■ TASK INPUTS:

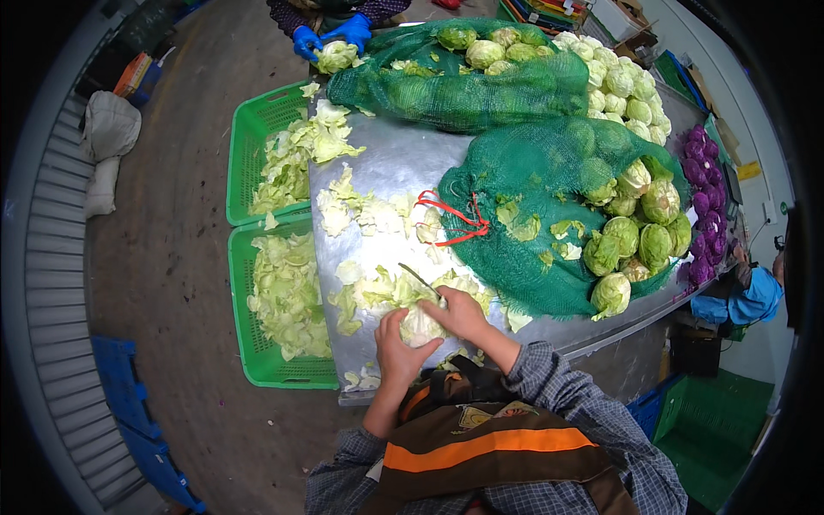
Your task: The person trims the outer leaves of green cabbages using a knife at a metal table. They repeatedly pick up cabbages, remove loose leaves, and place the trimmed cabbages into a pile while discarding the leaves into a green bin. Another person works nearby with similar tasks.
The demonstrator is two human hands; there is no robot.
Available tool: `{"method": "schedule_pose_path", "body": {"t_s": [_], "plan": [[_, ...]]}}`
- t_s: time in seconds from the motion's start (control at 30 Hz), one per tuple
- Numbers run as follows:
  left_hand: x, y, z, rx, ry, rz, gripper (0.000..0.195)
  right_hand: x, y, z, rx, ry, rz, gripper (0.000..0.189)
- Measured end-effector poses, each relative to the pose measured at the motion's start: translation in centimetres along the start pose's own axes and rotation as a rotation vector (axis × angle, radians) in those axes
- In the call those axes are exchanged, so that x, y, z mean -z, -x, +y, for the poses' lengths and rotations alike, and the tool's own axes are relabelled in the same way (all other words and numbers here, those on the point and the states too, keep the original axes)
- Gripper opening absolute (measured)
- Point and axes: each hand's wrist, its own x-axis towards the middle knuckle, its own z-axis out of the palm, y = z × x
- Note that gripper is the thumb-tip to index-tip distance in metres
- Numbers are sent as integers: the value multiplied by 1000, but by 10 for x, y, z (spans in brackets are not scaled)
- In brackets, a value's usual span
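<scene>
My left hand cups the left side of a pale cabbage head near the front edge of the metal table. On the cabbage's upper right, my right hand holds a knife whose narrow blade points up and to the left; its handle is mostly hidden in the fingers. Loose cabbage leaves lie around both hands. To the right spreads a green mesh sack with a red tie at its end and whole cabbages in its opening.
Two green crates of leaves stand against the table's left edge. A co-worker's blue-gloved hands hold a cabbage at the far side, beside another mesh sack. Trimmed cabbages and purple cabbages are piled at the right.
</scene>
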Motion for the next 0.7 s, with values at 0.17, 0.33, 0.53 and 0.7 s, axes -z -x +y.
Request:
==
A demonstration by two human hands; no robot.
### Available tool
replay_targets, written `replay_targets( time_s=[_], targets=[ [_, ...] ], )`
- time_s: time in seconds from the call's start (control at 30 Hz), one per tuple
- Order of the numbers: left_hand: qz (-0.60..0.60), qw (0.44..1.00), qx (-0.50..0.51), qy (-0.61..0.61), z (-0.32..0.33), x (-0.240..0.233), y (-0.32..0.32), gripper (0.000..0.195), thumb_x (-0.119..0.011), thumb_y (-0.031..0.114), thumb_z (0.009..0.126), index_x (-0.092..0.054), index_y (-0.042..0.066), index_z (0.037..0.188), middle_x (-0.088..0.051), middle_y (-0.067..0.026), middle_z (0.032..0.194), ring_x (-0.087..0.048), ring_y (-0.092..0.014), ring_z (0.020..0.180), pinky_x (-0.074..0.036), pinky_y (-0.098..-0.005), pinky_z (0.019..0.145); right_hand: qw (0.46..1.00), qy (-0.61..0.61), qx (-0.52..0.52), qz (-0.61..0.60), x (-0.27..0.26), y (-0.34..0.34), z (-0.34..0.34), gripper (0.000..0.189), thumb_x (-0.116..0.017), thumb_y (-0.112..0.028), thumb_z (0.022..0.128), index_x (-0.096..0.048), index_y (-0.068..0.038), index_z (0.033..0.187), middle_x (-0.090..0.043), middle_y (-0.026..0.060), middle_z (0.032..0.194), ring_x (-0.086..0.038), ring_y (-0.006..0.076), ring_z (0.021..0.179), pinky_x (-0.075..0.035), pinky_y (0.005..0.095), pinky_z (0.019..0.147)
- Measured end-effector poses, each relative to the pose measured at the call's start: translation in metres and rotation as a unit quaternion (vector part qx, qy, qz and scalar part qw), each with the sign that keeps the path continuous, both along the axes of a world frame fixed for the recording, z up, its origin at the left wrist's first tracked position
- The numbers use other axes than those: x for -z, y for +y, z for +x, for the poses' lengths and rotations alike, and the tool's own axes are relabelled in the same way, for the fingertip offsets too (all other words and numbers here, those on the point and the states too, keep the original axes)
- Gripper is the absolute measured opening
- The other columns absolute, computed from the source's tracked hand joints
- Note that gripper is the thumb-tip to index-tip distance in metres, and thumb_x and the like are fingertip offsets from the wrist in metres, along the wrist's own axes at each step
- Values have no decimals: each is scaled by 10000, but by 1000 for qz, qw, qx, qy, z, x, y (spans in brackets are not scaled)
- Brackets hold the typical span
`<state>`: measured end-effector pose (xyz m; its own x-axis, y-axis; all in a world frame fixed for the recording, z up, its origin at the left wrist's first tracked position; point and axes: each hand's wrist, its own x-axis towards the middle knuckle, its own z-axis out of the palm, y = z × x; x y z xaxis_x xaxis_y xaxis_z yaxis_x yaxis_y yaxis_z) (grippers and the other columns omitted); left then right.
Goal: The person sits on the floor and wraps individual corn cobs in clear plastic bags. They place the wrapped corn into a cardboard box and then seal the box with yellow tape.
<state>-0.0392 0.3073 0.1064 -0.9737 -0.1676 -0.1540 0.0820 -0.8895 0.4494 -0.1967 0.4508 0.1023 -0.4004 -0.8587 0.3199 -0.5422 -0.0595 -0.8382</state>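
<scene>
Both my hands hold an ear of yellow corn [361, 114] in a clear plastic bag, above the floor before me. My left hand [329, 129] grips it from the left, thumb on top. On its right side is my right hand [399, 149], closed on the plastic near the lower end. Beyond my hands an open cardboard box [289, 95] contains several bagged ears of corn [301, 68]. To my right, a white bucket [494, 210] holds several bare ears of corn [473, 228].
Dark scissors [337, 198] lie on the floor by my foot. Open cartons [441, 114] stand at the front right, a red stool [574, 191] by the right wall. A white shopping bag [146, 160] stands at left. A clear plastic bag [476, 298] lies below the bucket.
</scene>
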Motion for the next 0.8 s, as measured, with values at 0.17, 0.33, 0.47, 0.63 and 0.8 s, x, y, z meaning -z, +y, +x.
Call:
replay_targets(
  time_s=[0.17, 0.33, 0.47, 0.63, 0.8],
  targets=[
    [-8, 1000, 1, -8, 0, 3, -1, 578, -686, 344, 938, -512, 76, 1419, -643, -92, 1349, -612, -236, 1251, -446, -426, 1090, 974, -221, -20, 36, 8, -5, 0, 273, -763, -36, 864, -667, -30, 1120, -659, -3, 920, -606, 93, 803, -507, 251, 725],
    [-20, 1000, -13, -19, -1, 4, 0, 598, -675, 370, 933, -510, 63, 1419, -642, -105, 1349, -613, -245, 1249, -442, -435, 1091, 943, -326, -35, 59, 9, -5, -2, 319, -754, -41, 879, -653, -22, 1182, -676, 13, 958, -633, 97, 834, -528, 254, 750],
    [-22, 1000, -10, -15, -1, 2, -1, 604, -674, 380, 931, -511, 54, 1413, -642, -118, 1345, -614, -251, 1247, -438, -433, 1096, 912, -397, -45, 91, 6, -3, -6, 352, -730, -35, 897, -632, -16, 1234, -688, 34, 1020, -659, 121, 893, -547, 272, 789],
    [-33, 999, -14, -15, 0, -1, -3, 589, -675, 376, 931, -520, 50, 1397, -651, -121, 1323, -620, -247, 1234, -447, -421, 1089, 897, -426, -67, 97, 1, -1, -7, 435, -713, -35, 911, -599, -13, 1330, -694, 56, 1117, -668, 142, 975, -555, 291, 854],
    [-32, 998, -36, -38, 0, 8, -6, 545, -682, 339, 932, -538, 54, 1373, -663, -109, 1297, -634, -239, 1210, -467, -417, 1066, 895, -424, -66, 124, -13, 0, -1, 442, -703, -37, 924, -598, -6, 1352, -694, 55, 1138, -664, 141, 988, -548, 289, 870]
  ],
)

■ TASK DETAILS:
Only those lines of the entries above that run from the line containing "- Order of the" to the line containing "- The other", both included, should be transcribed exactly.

■ TASK ANSWER:
- Order of the numbers: left_hand: qz (-0.60..0.60), qw (0.44..1.00), qx (-0.50..0.51), qy (-0.61..0.61), z (-0.32..0.33), x (-0.240..0.233), y (-0.32..0.32), gripper (0.000..0.195), thumb_x (-0.119..0.011), thumb_y (-0.031..0.114), thumb_z (0.009..0.126), index_x (-0.092..0.054), index_y (-0.042..0.066), index_z (0.037..0.188), middle_x (-0.088..0.051), middle_y (-0.067..0.026), middle_z (0.032..0.194), ring_x (-0.087..0.048), ring_y (-0.092..0.014), ring_z (0.020..0.180), pinky_x (-0.074..0.036), pinky_y (-0.098..-0.005), pinky_z (0.019..0.145); right_hand: qw (0.46..1.00), qy (-0.61..0.61), qx (-0.52..0.52), qz (-0.61..0.60), x (-0.27..0.26), y (-0.34..0.34), z (-0.34..0.34), gripper (0.000..0.189), thumb_x (-0.116..0.017), thumb_y (-0.112..0.028), thumb_z (0.022..0.128), index_x (-0.096..0.048), index_y (-0.068..0.038), index_z (0.033..0.187), middle_x (-0.090..0.043), middle_y (-0.026..0.060), middle_z (0.032..0.194), ring_x (-0.086..0.038), ring_y (-0.006..0.076), ring_z (0.021..0.179), pinky_x (-0.075..0.035), pinky_y (0.005..0.095), pinky_z (0.019..0.147)
- Measured end-effector poses, each relative to the pose measured at the call's start: translation in metres and rotation as a unit quaternion (vector part qx, qy, qz and scalar part qw), each with the sign that keeps the path continuous, both along the axes of a world frame fixed for the recording, z up, its origin at the left wrist's first tracked position
- The numbers use other axes than those: x for -z, y for +y, z for +x, for the poses' lengths and rotations alike, and the tool's own axes are relabelled in the same way, for the fingertip offsets too (all other words and numbers here, those on the point and the states too, keep the original axes)
- Gripper is the absolute measured opening
- The other columns absolute, computed from the source's tracked hand joints

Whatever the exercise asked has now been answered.